■ **What you should do**:
A faithful, word-for-word copy of the data below is required, without pictures.

■ **Recorded data**:
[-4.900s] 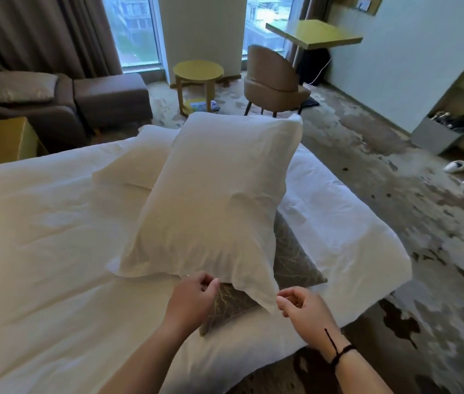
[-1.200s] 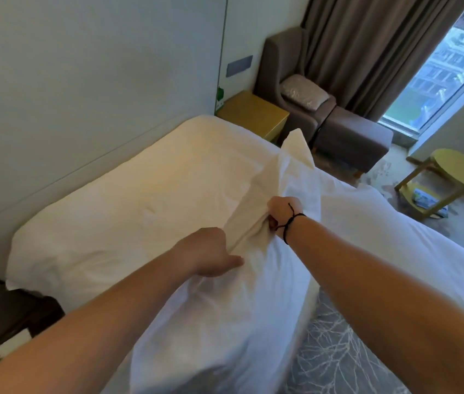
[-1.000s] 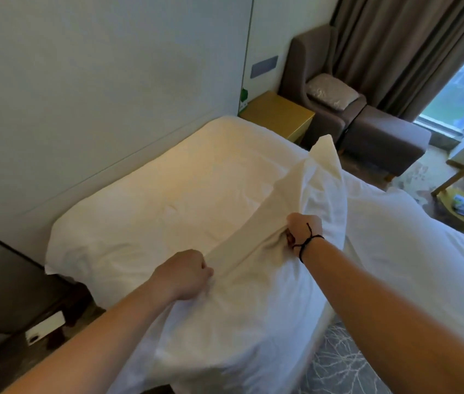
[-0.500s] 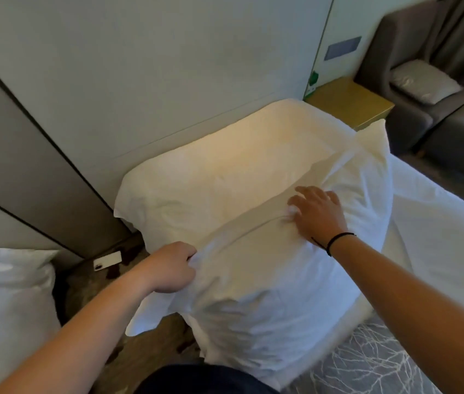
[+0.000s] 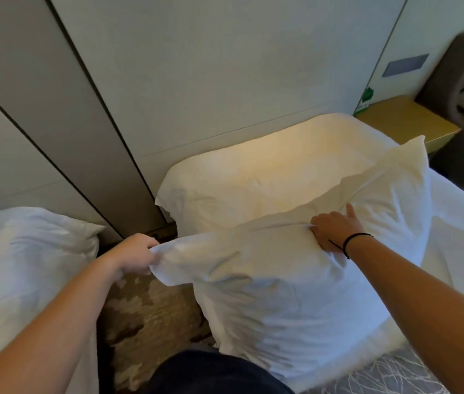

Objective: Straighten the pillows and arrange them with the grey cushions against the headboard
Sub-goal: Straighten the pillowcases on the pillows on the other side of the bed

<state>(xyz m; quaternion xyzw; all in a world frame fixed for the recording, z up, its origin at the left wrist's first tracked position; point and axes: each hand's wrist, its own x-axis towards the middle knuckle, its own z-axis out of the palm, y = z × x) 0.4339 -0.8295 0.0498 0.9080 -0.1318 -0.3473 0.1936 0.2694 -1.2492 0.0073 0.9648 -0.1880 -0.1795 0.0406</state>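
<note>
A large white pillow [image 5: 296, 285] lies across the head end of the bed [image 5: 259, 172], a short way in front of the pale headboard panel [image 5: 225, 81]. My left hand [image 5: 134, 253] pinches the pillow's left corner flap, which juts over the bed's edge. My right hand [image 5: 335, 230] presses down on the pillow's top seam, fingers spread, a black band on the wrist. A grey cushion [image 5: 392, 376] with a white branch pattern shows at the bottom right, partly under the pillow.
A second bed with white bedding [image 5: 26, 251] is at the left, across a narrow carpeted gap [image 5: 145, 314]. A yellow nightstand [image 5: 406, 122] and a brown armchair [image 5: 463, 89] stand at the right. A dark trouser leg [image 5: 213, 373] shows at the bottom.
The pillow has come from the foot end to the head of the bed. In the last second it has settled lower; my right hand went from gripping it to pressing flat on it.
</note>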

■ **Task output**:
[-4.900s] 
[-1.200s] 
[-1.000s] 
[-0.500s] 
[+0.000s] 

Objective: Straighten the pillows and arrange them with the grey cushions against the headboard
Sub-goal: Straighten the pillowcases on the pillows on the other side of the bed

<state>(xyz m; quaternion xyzw; all in a world frame fixed for the recording, z up, its origin at the left wrist's first tracked position; point and axes: each hand's wrist, its own x-axis towards the middle knuckle, its own z-axis out of the palm, y = z × x) 0.4339 -0.8295 0.0498 0.9080 -0.1318 -0.3473 0.1936 0.2694 -1.2492 0.0073 0.9648 -0.1880 -0.1795 0.0406</state>
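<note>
A large white pillow [image 5: 296, 285] lies across the head end of the bed [image 5: 259, 172], a short way in front of the pale headboard panel [image 5: 225, 81]. My left hand [image 5: 134, 253] pinches the pillow's left corner flap, which juts over the bed's edge. My right hand [image 5: 335, 230] presses down on the pillow's top seam, fingers spread, a black band on the wrist. A grey cushion [image 5: 392, 376] with a white branch pattern shows at the bottom right, partly under the pillow.
A second bed with white bedding [image 5: 26, 251] is at the left, across a narrow carpeted gap [image 5: 145, 314]. A yellow nightstand [image 5: 406, 122] and a brown armchair [image 5: 463, 89] stand at the right. A dark trouser leg [image 5: 213, 373] shows at the bottom.
The pillow has come from the foot end to the head of the bed. In the last second it has settled lower; my right hand went from gripping it to pressing flat on it.
</note>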

Fully answered, the exercise is complete.